El año de la redefinición por antonomasia


2018 es el año en que las empresas asumen que ser digital significa algo más que adoptar nuevas tecnologías. Estas son condición necesaria, pero deben ir acompañadas de una nueva mentalidad: un negocio digital es radicalmente distinto, tanto hacia fuera como hacia dentro. Por ejemplo, este año veremos cómo distintas empresas exploran IoT para ofertar productos y servicios basados en pago por uso. Estamos en un momento en el que cualquier sector apunta hacia una redefinición, lo que está por ver es la conversión del piloto a escala, del impacto anecdótico al transformador. La mayor parte de las pruebas de concepto no llegarán nunca a escalar. Pero, aquellas que lo hagan, ofrecerán fuertes recompensas. El coste de oportunidad de no experimentar es tan alto que los lideres del mercado invertirán, asumiendo riesgos y entendiendo cada “fracaso” como un aprendizaje. Esta es la nueva dinámica de la era digital: los primeros en llegar se lo llevan todo, aunque para ello tengan que recorrer un largo camino de prueba y error sin garantía de éxito.

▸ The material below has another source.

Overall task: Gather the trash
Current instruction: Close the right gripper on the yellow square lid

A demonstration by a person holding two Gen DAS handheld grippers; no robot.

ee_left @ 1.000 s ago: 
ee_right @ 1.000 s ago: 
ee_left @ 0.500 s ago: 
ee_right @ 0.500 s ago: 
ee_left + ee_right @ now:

El segundo aspecto que marcará este año es que la innovación vendrá más por combinar tecnologías ya existentes que en la aparición de nuevas. Incluso aquellas todavía inmaduras, como blockchain, comenzarán a combinarse de maneras insospechadas con IoT,  inteligencia artificial, realidad virtual o cloud. De todas ellas, la inteligencia artificial será la que alcance una mayor ubicuidad gracias a su capacidad de integración y potenciación de las tecnologías existentes: desde asistentes personales; actuando como interfaz de usuario en toda clase de servicios, hasta ser embebidas en todo tipo de soluciones SaaS, tanto aplicaciones empresariales como herramientas de productividad. Ello implica que desaparece el pensamiento mágico asociado a la inteligencia artificial, y es sustituido por un pensamiento pragmático, más consciente de las posibilidades, las limitaciones y la curva de aprendizaje.
El tercer factor que cobra relevancia este año es la “transformación cultural” de las empresas. Son cada vez más las empresas que empiezan a cuestionar la forma de entender el trabajo, incluso la propia organización. Está emergiendo un nuevo paradigma de colaboración y empoderamiento de los empleados. Así; por ejemplo, este año las metodologías ágiles dejarán de ser una aproximación marginal para ser adoptada por un grupo significativo de empresas, que incluye a la mediana empresa. Este enfoque va más allá de la actividad de desarrollo, y se extiende a otros procesos, y se combina con enfoques lean y de design thinking. Para los que están a la vanguardia, el reto va a estar en extenderlas desde el departamento de sistemas a toda la organización.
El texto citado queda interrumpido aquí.